AA - Ankara - Hamza Gedikoğlu
La haute-représentante de l’Union Européenne (UE) aux Affaires étrangères et à la politique de sécurité a annoncé ses inquiétudes le jeudi 27 mars sur la situation à Bangui, capitale de la Centrafrique, et sur l’escalade de la violence dans le pays depuis le 22 mars.
Catherine Ashton a indiqué dans un communiqué l’importance du travail combiné de la force africaine en Centrafrique (MISCA) et de l’opération française Sangaris dans la région pour garder sous contrôle la tension et rétablir l’ordre public dans les plus brefs délais.
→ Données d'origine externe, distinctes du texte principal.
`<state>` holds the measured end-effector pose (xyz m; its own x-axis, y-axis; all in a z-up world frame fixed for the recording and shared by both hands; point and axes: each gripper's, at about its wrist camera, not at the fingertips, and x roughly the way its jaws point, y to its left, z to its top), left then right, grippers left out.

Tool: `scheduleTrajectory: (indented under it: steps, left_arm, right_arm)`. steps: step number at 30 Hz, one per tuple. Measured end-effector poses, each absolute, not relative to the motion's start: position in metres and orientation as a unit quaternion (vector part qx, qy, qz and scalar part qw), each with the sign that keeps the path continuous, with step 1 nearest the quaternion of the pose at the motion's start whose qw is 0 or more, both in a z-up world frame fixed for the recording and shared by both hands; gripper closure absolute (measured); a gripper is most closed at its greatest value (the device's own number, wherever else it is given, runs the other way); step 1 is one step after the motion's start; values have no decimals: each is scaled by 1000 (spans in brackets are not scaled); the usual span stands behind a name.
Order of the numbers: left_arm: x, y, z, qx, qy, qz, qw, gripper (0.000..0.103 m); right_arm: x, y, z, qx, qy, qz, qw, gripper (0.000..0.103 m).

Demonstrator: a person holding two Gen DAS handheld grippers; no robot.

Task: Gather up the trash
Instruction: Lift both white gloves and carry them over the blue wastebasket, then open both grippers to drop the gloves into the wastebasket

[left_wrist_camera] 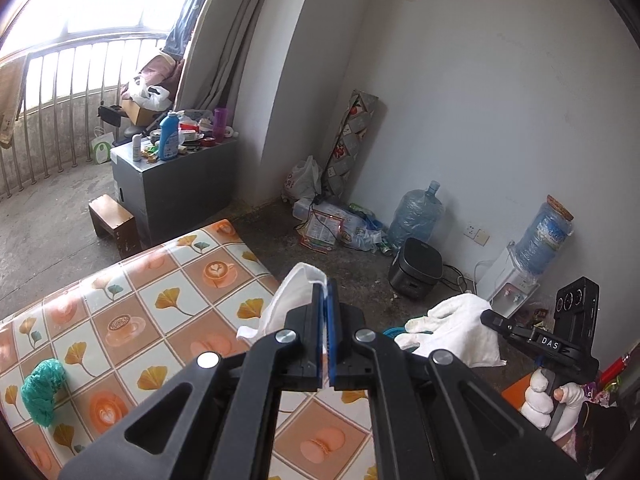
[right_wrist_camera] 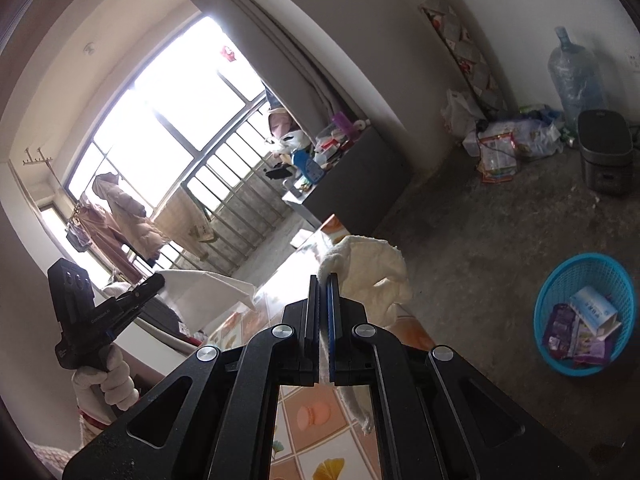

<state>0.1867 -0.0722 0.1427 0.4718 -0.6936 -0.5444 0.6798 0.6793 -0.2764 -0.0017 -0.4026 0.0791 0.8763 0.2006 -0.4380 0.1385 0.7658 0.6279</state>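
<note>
My left gripper [left_wrist_camera: 326,292] is shut on a white tissue [left_wrist_camera: 288,300] and holds it above the far edge of the patterned table [left_wrist_camera: 140,300]. My right gripper [right_wrist_camera: 324,288] is shut on a white crumpled cloth [right_wrist_camera: 372,272], lifted over the table's edge; the cloth also shows in the left wrist view [left_wrist_camera: 456,324]. A blue mesh trash basket [right_wrist_camera: 588,312] stands on the floor at the right, holding wrappers and a paper packet. A green crumpled bag [left_wrist_camera: 42,392] lies on the table at the left.
A black rice cooker [left_wrist_camera: 416,274], water jugs [left_wrist_camera: 416,216], a water dispenser [left_wrist_camera: 508,280] and loose bags [left_wrist_camera: 340,228] line the far wall. A grey cabinet [left_wrist_camera: 172,184] with bottles and a small wooden stool [left_wrist_camera: 114,220] stand near the balcony railing.
</note>
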Motion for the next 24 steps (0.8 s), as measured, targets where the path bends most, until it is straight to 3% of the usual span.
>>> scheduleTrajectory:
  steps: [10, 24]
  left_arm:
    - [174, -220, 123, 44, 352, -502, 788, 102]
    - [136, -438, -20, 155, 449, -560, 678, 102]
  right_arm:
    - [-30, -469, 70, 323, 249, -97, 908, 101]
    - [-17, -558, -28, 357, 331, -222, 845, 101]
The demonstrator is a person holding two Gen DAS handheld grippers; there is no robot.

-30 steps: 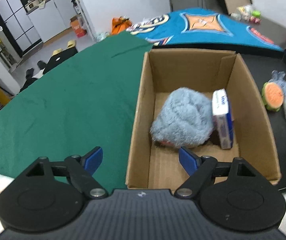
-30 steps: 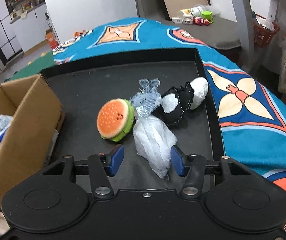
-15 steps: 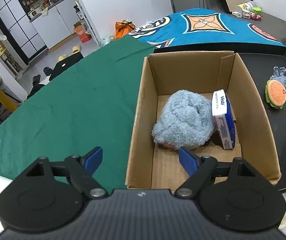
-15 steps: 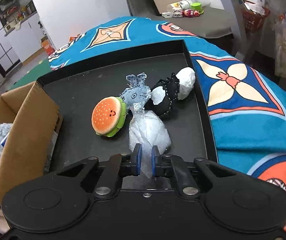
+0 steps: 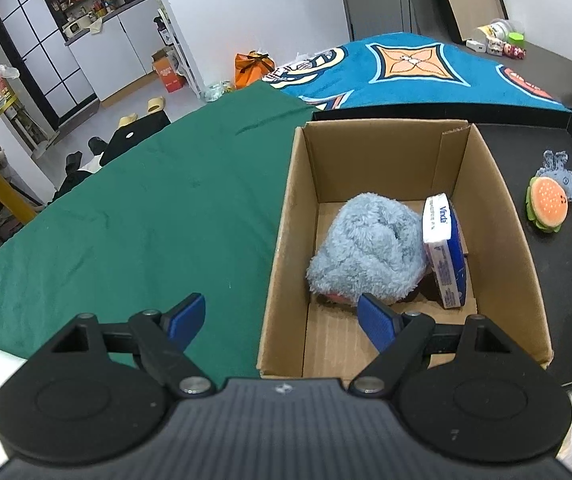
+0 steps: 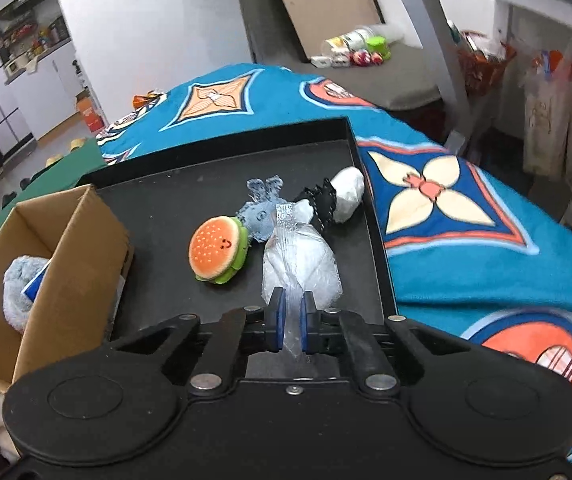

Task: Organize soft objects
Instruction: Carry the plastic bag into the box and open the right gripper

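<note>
Behind your workspace, upper left of both views, a kitchen corner with white cabinets opens off; the surface itself is a green cloth (image 5: 134, 216) beside a patterned blue blanket (image 6: 485, 240), with a black tray (image 6: 158, 248) on top. Your right gripper (image 6: 290, 320) is clamped on the near edge of the clear plastic packet (image 6: 299, 268), at centre frame. That thin film could slide out as you carry it (you hold only a corner), and its far end lies just beside the grey plush (image 6: 260, 212) and burger toy (image 6: 218, 250), so it may drag them. Your left gripper (image 5: 282, 318) hangs spread and empty over the near rim of the cardboard box (image 5: 282, 240), where the fluffy blue item (image 5: 369, 252) and tissue pack (image 5: 443, 248) leave little room.
</note>
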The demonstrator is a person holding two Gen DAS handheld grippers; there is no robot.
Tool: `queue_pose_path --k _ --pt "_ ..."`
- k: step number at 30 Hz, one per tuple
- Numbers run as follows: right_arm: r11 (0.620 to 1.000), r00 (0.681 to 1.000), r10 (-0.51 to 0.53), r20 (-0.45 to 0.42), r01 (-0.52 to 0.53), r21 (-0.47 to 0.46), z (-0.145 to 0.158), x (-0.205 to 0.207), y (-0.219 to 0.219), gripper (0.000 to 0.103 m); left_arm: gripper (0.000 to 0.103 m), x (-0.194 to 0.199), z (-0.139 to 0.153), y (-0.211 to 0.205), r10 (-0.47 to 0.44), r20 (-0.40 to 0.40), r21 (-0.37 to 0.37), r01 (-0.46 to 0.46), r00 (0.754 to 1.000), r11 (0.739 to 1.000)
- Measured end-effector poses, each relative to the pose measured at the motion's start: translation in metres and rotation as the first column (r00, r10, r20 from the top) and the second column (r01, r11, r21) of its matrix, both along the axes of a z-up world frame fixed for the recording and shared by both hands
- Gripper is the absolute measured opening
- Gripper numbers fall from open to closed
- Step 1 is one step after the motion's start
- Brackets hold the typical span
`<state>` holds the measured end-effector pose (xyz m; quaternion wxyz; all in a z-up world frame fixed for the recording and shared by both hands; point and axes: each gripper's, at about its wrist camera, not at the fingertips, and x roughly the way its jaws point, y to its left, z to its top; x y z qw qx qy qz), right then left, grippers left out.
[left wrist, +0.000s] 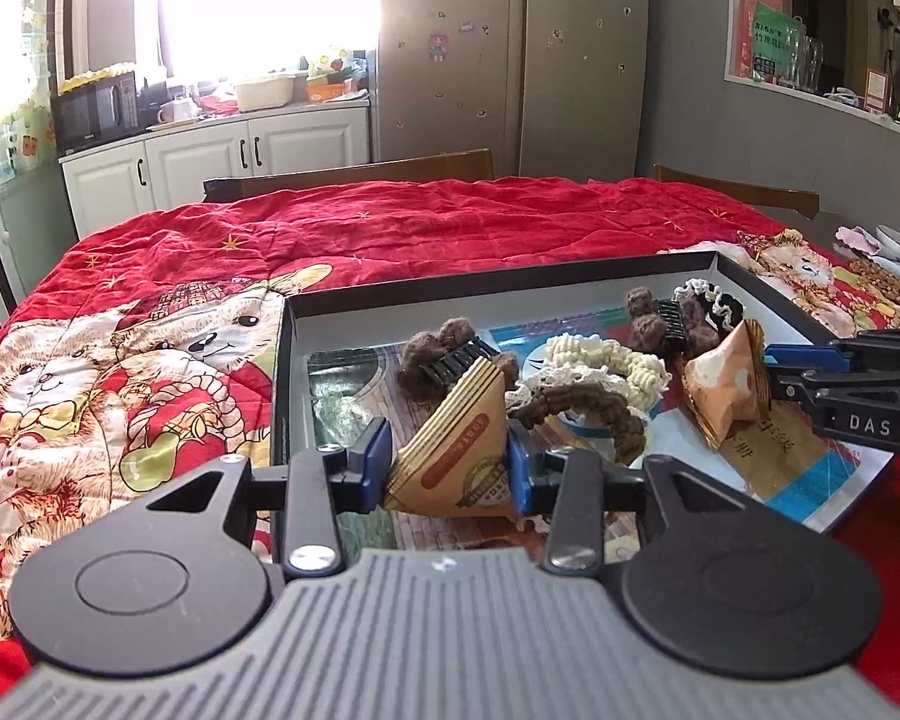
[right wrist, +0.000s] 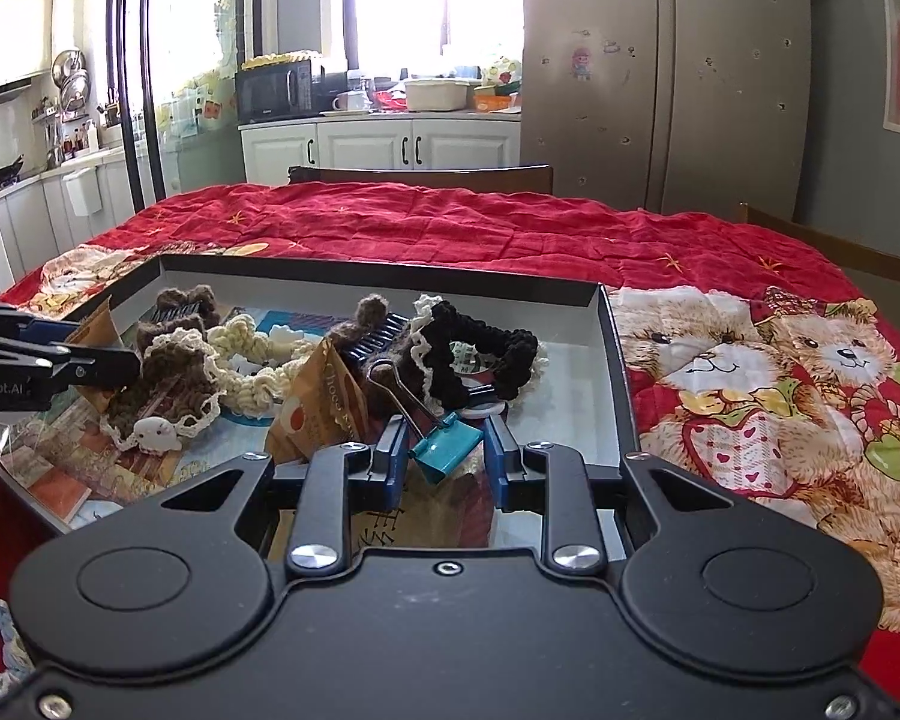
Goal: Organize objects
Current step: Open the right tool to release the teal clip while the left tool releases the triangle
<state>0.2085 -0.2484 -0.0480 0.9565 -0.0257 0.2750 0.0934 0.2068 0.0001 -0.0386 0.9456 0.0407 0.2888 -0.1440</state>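
My left gripper (left wrist: 447, 468) pinches a brown paper packet (left wrist: 456, 450) between its blue pads, just over the near part of the shallow black box (left wrist: 498, 283). My right gripper (right wrist: 444, 450) is closed on a teal binder clip (right wrist: 447, 447), whose wire handles point to the far side, over the near right part of the same box. The box lies on a red quilt with bears (left wrist: 210, 276). Inside it I see brown fuzzy hair claws (left wrist: 450, 354), a cream knitted scrunchie (left wrist: 606, 363), a dark scrunchie with a cream edge (right wrist: 480, 354) and an orange snack packet (left wrist: 726, 384). In the left view the right gripper's fingertips stand just beside this orange packet.
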Motion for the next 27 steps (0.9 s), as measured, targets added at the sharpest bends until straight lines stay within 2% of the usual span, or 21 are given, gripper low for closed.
queue_pose_path --k 7,12,22,27 --pt "1.000 1.000 0.004 -0.008 -0.004 -0.008 -0.0019 0.0013 0.0017 0.026 0.045 0.0004 -0.0006 0.0003 0.002 0.001 0.000 -0.002 1.000 1.000" --pt "1.000 1.000 0.005 -0.016 -0.006 -0.018 -0.0034 0.0027 0.0034 0.026 0.053 0.0004 -0.0006 -0.0003 0.003 0.002 0.005 -0.003 1.000 1.000" --pt "1.000 1.000 0.005 -0.021 -0.005 -0.024 -0.0042 0.0034 0.0046 0.026 0.055 -0.0002 -0.0005 -0.0002 0.002 0.004 0.009 -0.002 1.000 1.000" --pt "1.000 1.000 0.004 -0.020 -0.005 -0.022 -0.0041 0.0034 0.0041 0.026 0.062 -0.0007 -0.0003 -0.0004 0.003 0.006 0.011 -0.003 1.000 1.000"
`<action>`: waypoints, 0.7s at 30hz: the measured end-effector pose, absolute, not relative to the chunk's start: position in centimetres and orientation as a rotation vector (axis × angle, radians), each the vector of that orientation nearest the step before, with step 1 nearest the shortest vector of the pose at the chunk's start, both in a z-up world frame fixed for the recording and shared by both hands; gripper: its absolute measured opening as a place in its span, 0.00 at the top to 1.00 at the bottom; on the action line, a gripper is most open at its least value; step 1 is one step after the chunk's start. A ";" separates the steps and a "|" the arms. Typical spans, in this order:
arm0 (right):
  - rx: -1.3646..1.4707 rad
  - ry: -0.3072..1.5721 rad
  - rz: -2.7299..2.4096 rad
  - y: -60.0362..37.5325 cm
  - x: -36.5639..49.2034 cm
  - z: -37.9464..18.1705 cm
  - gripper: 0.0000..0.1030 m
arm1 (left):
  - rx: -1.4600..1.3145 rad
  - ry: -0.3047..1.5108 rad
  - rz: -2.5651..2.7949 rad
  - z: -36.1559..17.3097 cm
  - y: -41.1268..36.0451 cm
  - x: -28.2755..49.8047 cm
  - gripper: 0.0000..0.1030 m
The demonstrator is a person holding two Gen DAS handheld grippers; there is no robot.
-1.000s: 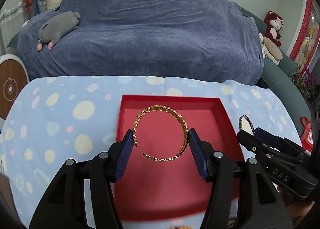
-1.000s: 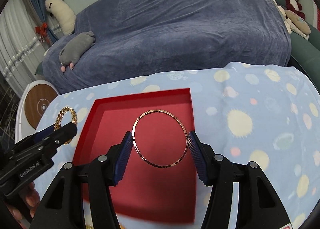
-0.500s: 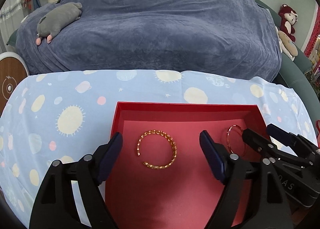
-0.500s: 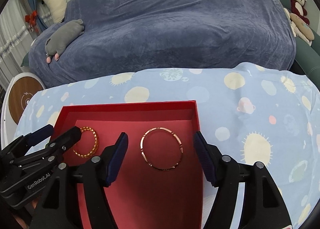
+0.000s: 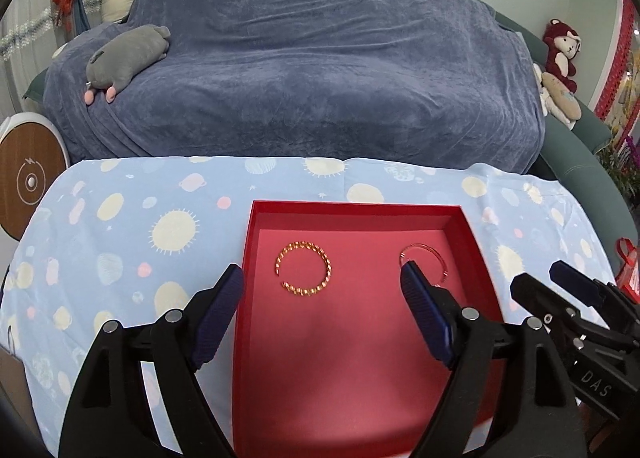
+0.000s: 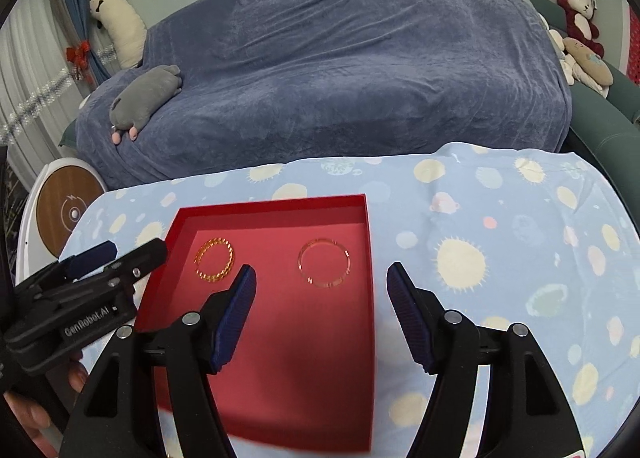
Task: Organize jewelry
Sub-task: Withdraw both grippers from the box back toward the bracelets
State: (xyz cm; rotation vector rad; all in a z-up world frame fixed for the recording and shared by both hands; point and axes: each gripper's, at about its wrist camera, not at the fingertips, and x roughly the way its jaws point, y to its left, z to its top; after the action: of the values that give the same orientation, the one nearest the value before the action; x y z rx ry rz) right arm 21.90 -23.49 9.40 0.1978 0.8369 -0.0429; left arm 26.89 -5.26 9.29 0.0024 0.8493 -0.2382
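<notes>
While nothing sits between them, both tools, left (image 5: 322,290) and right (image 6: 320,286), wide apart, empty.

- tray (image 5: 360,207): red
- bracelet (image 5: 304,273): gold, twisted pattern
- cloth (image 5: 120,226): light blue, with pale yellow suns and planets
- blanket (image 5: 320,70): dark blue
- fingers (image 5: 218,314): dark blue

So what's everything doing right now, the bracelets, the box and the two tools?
Gold chain bracelet: lying flat in the box, let go.
Thin round bangle: lying flat beside it, not touching.
Red box: open, no lid.
Left tool: open, holding nothing.
Right tool: open, holding nothing.
</notes>
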 end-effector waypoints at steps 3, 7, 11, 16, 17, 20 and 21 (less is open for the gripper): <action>0.180 0.831 -0.045 -23.4 18.8 10.0 0.37 | 0.010 0.845 -0.245 10.0 -4.6 24.2 0.24; 0.183 0.843 -0.056 -23.4 14.3 9.7 0.37 | 0.017 0.850 -0.236 10.0 -3.1 20.2 0.21; 0.201 0.882 -0.076 -23.7 9.9 8.0 0.37 | -0.001 0.889 -0.228 8.5 -1.4 16.3 0.21; 0.235 0.942 -0.106 -23.8 5.5 5.5 0.37 | -0.011 0.950 -0.211 5.6 0.3 12.3 0.21; 0.237 0.949 -0.114 -23.8 4.7 5.0 0.37 | -0.012 0.961 -0.206 5.0 0.5 11.5 0.21; 0.252 0.971 -0.122 -23.7 2.8 3.9 0.37 | 0.005 1.009 -0.185 2.7 1.0 9.3 0.21; 0.262 0.980 -0.124 -23.6 2.3 3.4 0.37 | 0.008 1.019 -0.176 2.2 1.0 8.9 0.21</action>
State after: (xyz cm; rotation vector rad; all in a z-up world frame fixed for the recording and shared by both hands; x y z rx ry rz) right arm 2.26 -23.59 3.45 0.2619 0.9805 -0.1241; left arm 8.93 1.04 2.23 0.0082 1.0186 -0.1760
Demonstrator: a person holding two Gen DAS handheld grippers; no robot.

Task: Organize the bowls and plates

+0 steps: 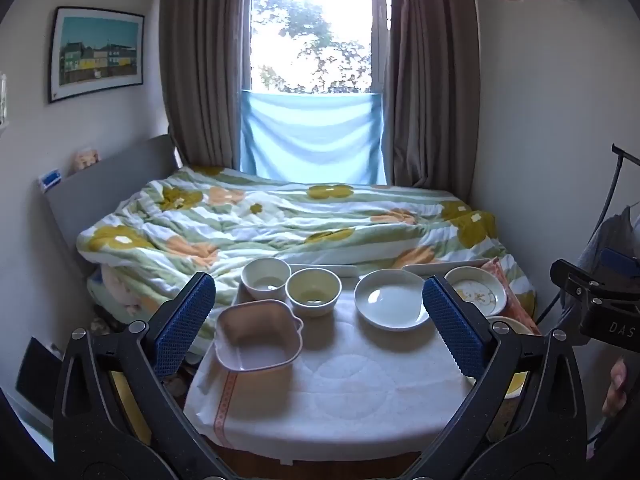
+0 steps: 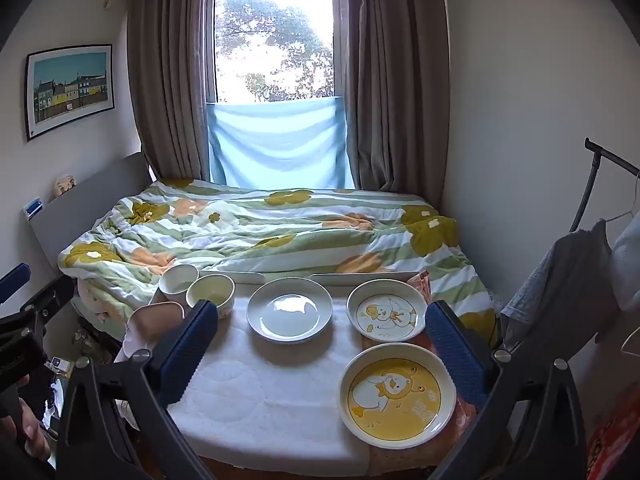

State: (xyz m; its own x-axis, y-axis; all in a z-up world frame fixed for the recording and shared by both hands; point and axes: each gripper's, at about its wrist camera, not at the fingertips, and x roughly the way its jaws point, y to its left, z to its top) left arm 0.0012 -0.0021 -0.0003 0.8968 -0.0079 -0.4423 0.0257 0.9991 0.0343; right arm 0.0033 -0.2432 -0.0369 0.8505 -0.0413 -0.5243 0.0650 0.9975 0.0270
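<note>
Both grippers hover over a small cloth-covered table [image 2: 260, 392], fingers spread wide and holding nothing. Between the left gripper [image 1: 318, 320] fingers, a pink square dish [image 1: 256, 336] sits near left, partly over the table edge; two round bowls [image 1: 290, 286] touch just behind it. A plain white plate [image 2: 290, 308] lies in the middle. The right gripper [image 2: 318, 344] faces a duck plate [image 2: 386, 314] far right and a yellow plate [image 2: 398, 394] near right. Likely risks: a nudge could tip the overhanging pink dish off; glazed rims may slip from the pads; the cloth could drag.
</note>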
"C’est pourquoi, les attaques contre eux sont inacceptables", a-t-elle ajouté.
Ashton a souligné la nécessité de la protection des civils et l'arrêt des violences et elle a déclaré : "Je condamne fermement les meurtres sur la base de la religion et de l’ethnicité".
En indiquant ses inquiétudes particulières pour les minorités, Ashton a annoncé que la situation en Centrafrique constituait un risque croissant pour le processus de transition politique, l’intégrité territoriale et la stabilité de la région d'Afrique centrale.
La responsable européenne a insisté sur la nécessité d’une intervention rapide de la communauté internationale en Centrafrique pour stopper les massacres.